◆ Problem description
Reproduce the records word for word, leaving out any pictures they hold.

◆ Study material
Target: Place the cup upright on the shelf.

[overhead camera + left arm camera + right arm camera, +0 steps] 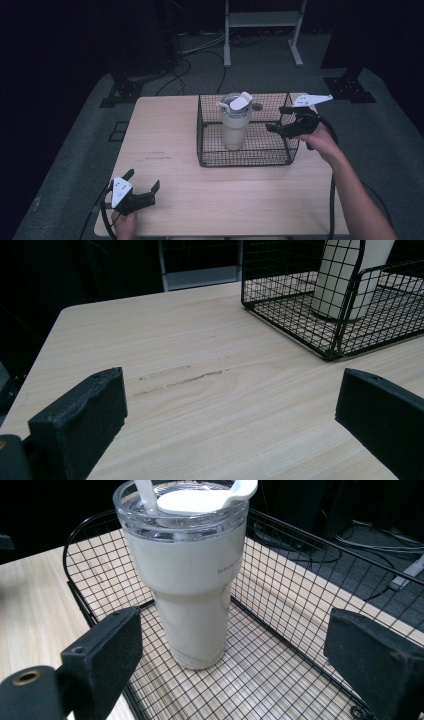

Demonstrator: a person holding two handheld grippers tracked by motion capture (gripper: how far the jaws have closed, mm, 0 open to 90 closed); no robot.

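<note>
I see the cream tumbler (234, 127) standing upright inside the black wire basket (210, 157) on the far half of the table (165, 150), its clear lid and white flip tab on top. My right tongs (281, 118) hover at the basket's right side, level with the cup but short of it — jaws spread wide, nothing between them. My left tongs (142, 181) sit low at the near left corner of the table, well apart from the basket — also open and empty.
</note>
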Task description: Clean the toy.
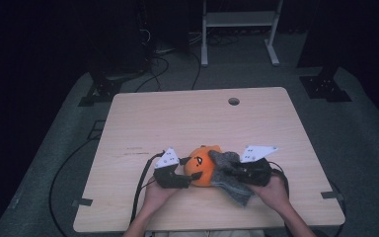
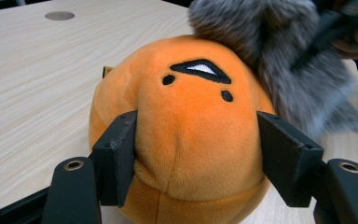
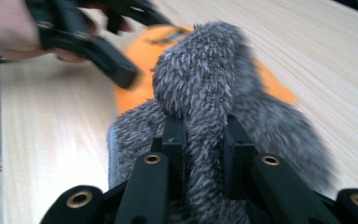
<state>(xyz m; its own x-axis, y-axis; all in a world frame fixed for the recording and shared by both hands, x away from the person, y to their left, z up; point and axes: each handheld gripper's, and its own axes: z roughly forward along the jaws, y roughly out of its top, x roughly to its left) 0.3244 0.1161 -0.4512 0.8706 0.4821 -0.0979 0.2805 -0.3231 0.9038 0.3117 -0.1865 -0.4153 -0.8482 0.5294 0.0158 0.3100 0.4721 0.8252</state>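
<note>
An orange plush ball with a black stitched face (image 1: pixel 205 165) (image 2: pixel 191 140) lies near the front of the wooden table (image 1: pixel 187 118). My left gripper (image 1: pixel 190 169) (image 2: pixel 198 154) is shut on it, its pads pressing into both sides. A grey furry cloth (image 1: pixel 227 174) (image 2: pixel 279 46) (image 3: pixel 205 84) drapes over the plush's right side. My right gripper (image 1: pixel 233 171) (image 3: pixel 205 135) is shut on a fold of that cloth. In the right gripper view the plush (image 3: pixel 140 51) sits behind the cloth, with the left gripper (image 3: pixel 88 37) blurred beyond it.
The table has a round cable hole (image 1: pixel 234 101) (image 2: pixel 59 15) near its far edge. A white metal frame (image 1: pixel 239 19) stands on the floor behind the table. Cables (image 1: pixel 153 74) lie on the grey carpet at the back left.
</note>
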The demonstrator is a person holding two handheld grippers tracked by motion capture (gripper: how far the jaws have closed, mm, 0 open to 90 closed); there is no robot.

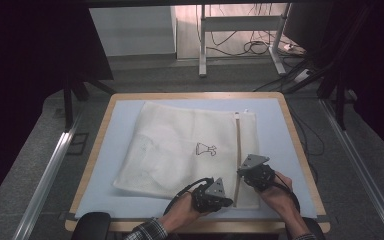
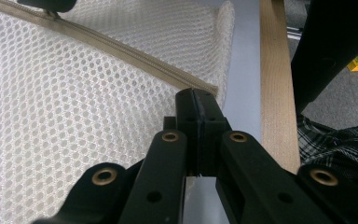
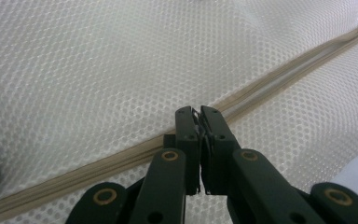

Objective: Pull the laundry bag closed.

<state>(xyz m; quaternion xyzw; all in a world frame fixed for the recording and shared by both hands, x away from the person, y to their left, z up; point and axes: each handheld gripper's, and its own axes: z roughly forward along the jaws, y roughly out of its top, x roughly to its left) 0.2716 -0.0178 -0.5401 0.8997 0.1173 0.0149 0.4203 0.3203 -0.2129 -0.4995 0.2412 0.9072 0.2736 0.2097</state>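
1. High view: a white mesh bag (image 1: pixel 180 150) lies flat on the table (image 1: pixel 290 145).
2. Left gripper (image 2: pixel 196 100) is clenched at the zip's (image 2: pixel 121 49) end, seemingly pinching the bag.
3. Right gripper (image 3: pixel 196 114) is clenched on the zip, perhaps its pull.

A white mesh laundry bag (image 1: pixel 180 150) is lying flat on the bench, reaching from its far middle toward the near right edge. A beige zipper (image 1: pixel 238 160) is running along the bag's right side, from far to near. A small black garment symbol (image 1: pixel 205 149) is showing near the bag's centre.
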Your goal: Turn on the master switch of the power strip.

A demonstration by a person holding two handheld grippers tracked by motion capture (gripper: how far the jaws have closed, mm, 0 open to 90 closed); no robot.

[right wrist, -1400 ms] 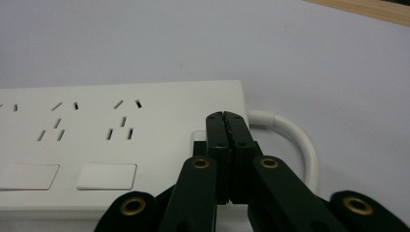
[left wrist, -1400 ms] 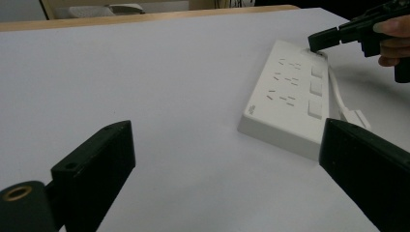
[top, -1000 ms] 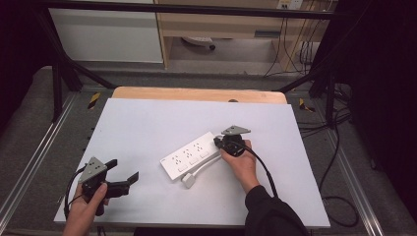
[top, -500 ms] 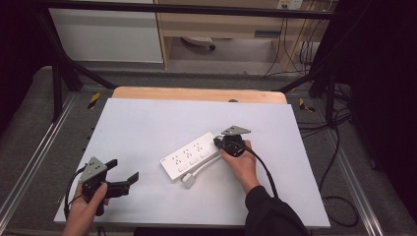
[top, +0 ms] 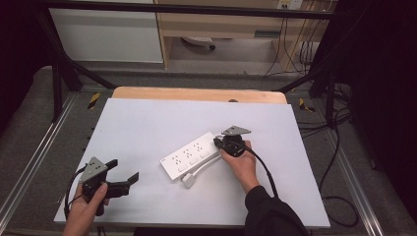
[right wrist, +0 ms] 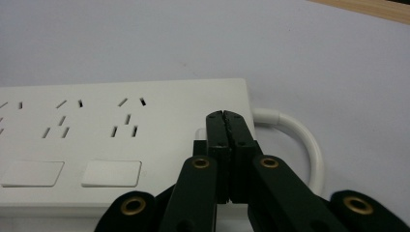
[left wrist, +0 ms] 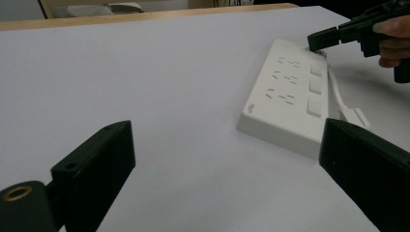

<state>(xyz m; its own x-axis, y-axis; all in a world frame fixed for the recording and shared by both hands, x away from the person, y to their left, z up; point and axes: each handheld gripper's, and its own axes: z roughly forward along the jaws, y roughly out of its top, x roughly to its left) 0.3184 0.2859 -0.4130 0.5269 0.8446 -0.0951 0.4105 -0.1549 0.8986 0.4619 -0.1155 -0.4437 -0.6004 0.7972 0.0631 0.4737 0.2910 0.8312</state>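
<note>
Jaws of the right gripper are pressed together with nothing between them, tips on the third switch of the power strip, probably pushing it, though contact depth is hard to read. The other two switches look untouched, so most seems left. The left gripper rests wide apart, empty, well clear on the table.
</note>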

◆ Answer space
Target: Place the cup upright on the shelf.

[overhead camera + left arm camera + right arm camera, +0 steps] 

Demonstrator: a person holding two handheld grippers tracked by motion capture (gripper: how far the jaws have closed, mm, 0 open to 90 closed); no robot.

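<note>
I see the cream tumbler (234, 127) standing upright inside the black wire basket (210, 157) on the far half of the table (165, 150), its clear lid and white flip tab on top. My right tongs (281, 118) hover at the basket's right side, level with the cup but short of it — jaws spread wide, nothing between them. My left tongs (142, 181) sit low at the near left corner of the table, well apart from the basket — also open and empty.
</note>
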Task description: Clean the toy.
<state>(xyz m; its own x-axis, y-axis; all in a world frame fixed for the recording and shared by both hands, x away from the person, y to their left, z up; point and axes: each handheld gripper's, and its own axes: z roughly forward along the jaws, y roughly out of its top, x roughly to its left) 0.3244 0.1161 -0.4512 0.8706 0.4821 -0.0979 0.2805 -0.3231 0.9038 0.3117 -0.1865 -0.4153 -0.8482 0.5294 0.0158 0.3100 0.4721 0.8252</state>
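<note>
An orange plush ball with a black stitched face (image 1: pixel 205 165) (image 2: pixel 191 140) lies near the front of the wooden table (image 1: pixel 187 118). My left gripper (image 1: pixel 190 169) (image 2: pixel 198 154) is shut on it, its pads pressing into both sides. A grey furry cloth (image 1: pixel 227 174) (image 2: pixel 279 46) (image 3: pixel 205 84) drapes over the plush's right side. My right gripper (image 1: pixel 233 171) (image 3: pixel 205 135) is shut on a fold of that cloth. In the right gripper view the plush (image 3: pixel 140 51) sits behind the cloth, with the left gripper (image 3: pixel 88 37) blurred beyond it.
The table has a round cable hole (image 1: pixel 234 101) (image 2: pixel 59 15) near its far edge. A white metal frame (image 1: pixel 239 19) stands on the floor behind the table. Cables (image 1: pixel 153 74) lie on the grey carpet at the back left.
</note>
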The demonstrator is a person holding two handheld grippers tracked by motion capture (gripper: how far the jaws have closed, mm, 0 open to 90 closed); there is no robot.


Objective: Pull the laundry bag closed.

<state>(xyz m; quaternion xyzw; all in a world frame fixed for the recording and shared by both hands, x away from the person, y to their left, z up; point and axes: each handheld gripper's, and its own axes: z roughly forward along the jaws, y roughly out of its top, x roughly to its left) 0.2716 -0.0178 -0.5401 0.8997 0.1173 0.0149 0.4203 0.3203 -0.2129 -0.4995 0.2412 0.9072 0.2736 0.2097</state>
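1. High view: a white mesh bag (image 1: pixel 180 150) lies flat on the table (image 1: pixel 290 145).
2. Left gripper (image 2: pixel 196 100) is clenched at the zip's (image 2: pixel 121 49) end, seemingly pinching the bag.
3. Right gripper (image 3: pixel 196 114) is clenched on the zip, perhaps its pull.

A white mesh laundry bag (image 1: pixel 180 150) is lying flat on the bench, reaching from its far middle toward the near right edge. A beige zipper (image 1: pixel 238 160) is running along the bag's right side, from far to near. A small black garment symbol (image 1: pixel 205 149) is showing near the bag's centre.
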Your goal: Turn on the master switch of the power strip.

A demonstration by a person holding two handheld grippers tracked by motion capture (gripper: how far the jaws have closed, mm, 0 open to 90 closed); no robot.

[right wrist, -1400 ms] 
[left wrist, -1400 ms] 
[top, -1000 ms] 
[top, -500 ms] 
[top, +0 ms] 
[right wrist, +0 ms] 
[left wrist, +0 ms] 

<state>(xyz m; its own x-axis, y-axis; all in a world frame fixed for the recording and shared by both hands, x away from the person, y to their left, z up; point and axes: each handheld gripper's, and its own axes: z roughly forward along the jaws, y roughly out of its top, x roughly to its left) 0.3184 0.2859 -0.4130 0.5269 0.8446 -0.0951 0.4105 -0.1549 0.8986 0.4619 -0.1155 -0.4437 -0.6004 0.7972 0.0631 0.4737 0.2910 0.8312</state>
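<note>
Jaws of the right gripper are pressed together with nothing between them, tips on the third switch of the power strip, probably pushing it, though contact depth is hard to read. The other two switches look untouched, so most seems left. The left gripper rests wide apart, empty, well clear on the table.
</note>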

This answer is complete.